To do:
The expected output is every line of the data exactly as shown, minus the images.
Top of Dataset section
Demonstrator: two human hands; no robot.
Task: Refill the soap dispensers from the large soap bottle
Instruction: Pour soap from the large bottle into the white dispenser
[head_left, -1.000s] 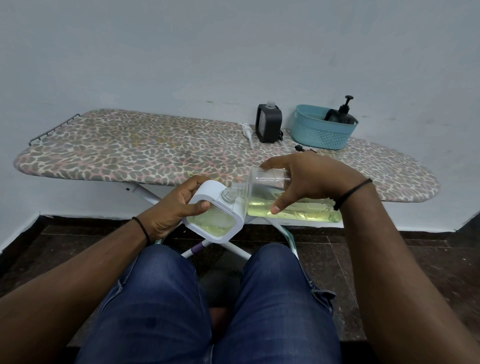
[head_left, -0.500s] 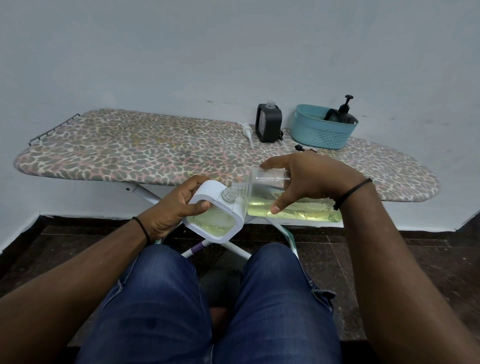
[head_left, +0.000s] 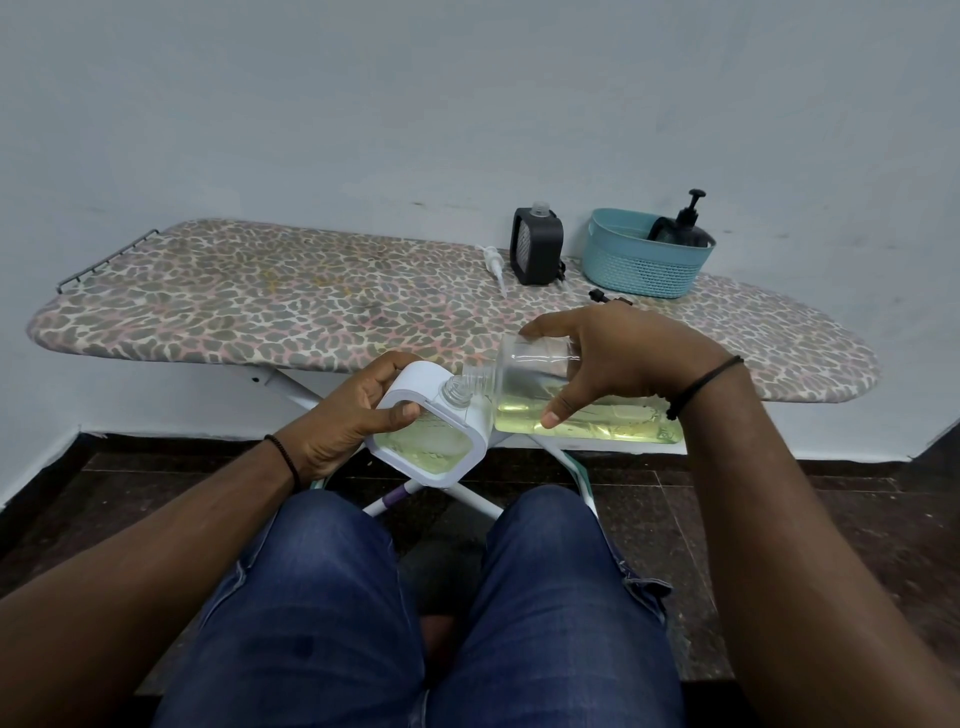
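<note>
Pouring from the large soap bottle (head_left: 582, 400), tipped sideways above my lap, I judge it heavy and slick, best held mid-body where my right hand (head_left: 618, 358) wraps it. My left hand (head_left: 343, 421) grips the white dispenser (head_left: 431, 431), necks nearly touching.

You hold a white dispenser (head_left: 427, 441) and a clear bottle (head_left: 582, 397) of yellow-green soap. The surface (head_left: 291, 306) wears a grey-pink leopard print; behind sit a teal basket (head_left: 644, 265) and a black dispenser (head_left: 536, 253).
</note>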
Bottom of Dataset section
Result of the exercise:
Demonstrator: two human hands; no robot.
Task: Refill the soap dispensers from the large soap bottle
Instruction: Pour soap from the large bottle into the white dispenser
[head_left, -1.000s] 
[head_left, -0.500s] 
[head_left, +0.000s] 
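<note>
Pouring from the large soap bottle (head_left: 582, 400), tipped sideways above my lap, I judge it heavy and slick, best held mid-body where my right hand (head_left: 618, 358) wraps it. My left hand (head_left: 343, 421) grips the white dispenser (head_left: 431, 431), necks nearly touching.

You hold a white dispenser (head_left: 427, 441) and a clear bottle (head_left: 582, 397) of yellow-green soap. The surface (head_left: 291, 306) wears a grey-pink leopard print; behind sit a teal basket (head_left: 644, 265) and a black dispenser (head_left: 536, 253).
</note>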

Output is complete for this exercise.